What you have to do: Would you transcribe the whole listing exactly and drop its images?

Information provided:
= Beginning of Section =
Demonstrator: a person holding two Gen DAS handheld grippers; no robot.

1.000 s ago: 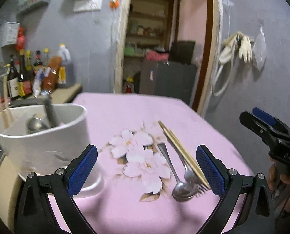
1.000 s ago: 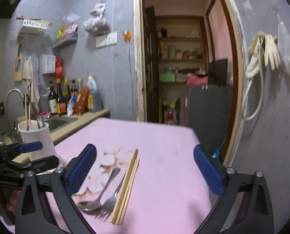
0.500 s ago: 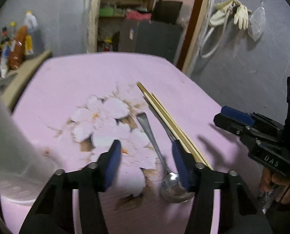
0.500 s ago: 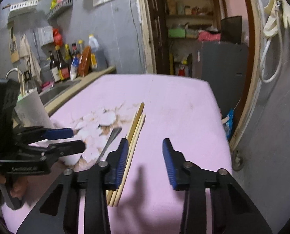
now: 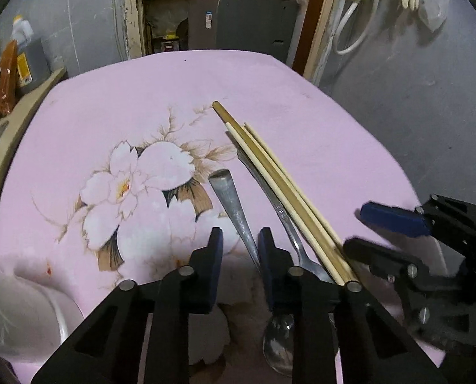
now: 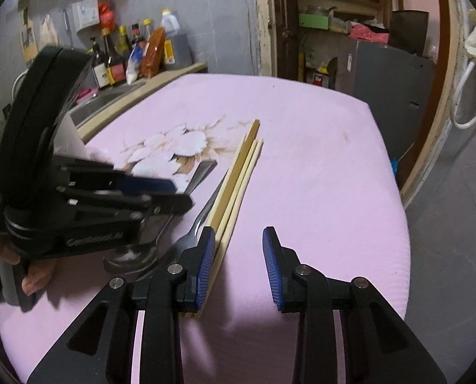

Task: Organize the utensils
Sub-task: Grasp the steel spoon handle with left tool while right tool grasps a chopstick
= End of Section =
Answer box:
Demonstrator: a person holding two Gen DAS handheld grippers; no robot.

1.000 s ago: 
1.000 s ago: 
0.500 s ago: 
0.500 s ago: 
now: 
now: 

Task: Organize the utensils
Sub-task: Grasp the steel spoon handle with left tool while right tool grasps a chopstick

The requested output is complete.